To test lute activation, try this simple glute bridge.

Lie on your back with your knees bent and your feet flat on the floor. Push your heels and lift your hips. If you feel mostly effort in your hips and hamstrings, not your bluts, then your glut section may not be properly activated. Push one or two fingers into the muscles in the glut on either side to check for activation. If your touch is not satisfied with the underlying tension, it is a sure sign that your glut section is not working.

How to retrain and strengthen the glut section

To activate the glut, warm up with the activation movement of the glute bridge.

The good news is that consistent, targeted efforts can help you regain the glut section and regain functionality. To that end, zero of these three important components: activation, mobility and strength.

1. Focus on intentional activation.
It enhances your ability to activate the glut before diving into traditional strength exercises. To get started, use the same bridge position from the Groot test, but change it to the activation exercise. Here’s how:

Lie on your back with your legs hip-width apart, holding a block or towel between your knees.

Exhale completely, attract the core and push the heel to lift it up 4-6 inches away from the floor. For 5 seconds, grip the top and squeeze the glut without arching the back. Underneath, slowly control it and inhale. Repeat 10 to 12 times.

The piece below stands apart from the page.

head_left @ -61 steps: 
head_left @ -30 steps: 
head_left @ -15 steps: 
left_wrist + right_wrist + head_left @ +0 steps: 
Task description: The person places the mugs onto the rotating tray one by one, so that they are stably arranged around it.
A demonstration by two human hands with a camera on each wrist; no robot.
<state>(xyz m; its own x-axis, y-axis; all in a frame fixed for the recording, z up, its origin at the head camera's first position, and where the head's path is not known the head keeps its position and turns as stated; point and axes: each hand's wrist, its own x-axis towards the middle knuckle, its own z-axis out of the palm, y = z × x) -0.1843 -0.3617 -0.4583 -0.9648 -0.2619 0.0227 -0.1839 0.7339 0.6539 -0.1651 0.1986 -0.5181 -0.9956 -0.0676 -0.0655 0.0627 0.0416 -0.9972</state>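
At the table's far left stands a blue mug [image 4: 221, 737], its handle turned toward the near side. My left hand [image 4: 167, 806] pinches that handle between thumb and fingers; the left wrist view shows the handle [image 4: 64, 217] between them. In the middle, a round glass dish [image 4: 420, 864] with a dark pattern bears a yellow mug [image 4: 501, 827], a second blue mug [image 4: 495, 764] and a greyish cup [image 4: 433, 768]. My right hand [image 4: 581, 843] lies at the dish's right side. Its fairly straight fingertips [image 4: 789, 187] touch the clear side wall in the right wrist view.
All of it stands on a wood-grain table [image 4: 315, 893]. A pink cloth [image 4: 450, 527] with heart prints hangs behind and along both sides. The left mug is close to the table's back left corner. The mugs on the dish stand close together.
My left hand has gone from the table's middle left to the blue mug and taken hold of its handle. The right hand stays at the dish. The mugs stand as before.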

2. Restore mobility and alignment.
It is often accompanied by a tight waist and a weak glut. Targeted hip mobility drills such as three-way hip flexor release help to open the hips and position the pelvis to guide the glute more effectively.

3. Strengthen through combined exercise.
Once the glut area is well activated, incorporate a combined exercise that strengthens these muscles through a functional range of movement. Choose 3-4 exercises that prioritize quality over quantity and train the glut section in multiple directions with at least one single movement. These include squats, hip thrusts, step-ups, single-leg deadlifts, step-back lunges, lateral lunges, or lateral monster walks (with or without bands). Perform 10-12 repetitions of each exercise in 3-5 rounds. Start with weight exercises, complete your form and only apply resistance with weights if you feel ready to progress.

Ideally, warm up with a Grute Bridge activation exercise, follow up with one or two hip open mobility exercises, then do some reinforcement exercises, add training to your training, and add two or three workouts. Taking this approach will help you safely build a strong glut area that supports better posture and painless movement in your daily life.

Don’t forget that glute training is about creating a powerful, mobile and resilient body that is not only good looking. Whether you’re exercising, chasing your child, or simply moving through life, your glut section is behind you and doing heavy lifting, so you pay to give them the attention they deserve.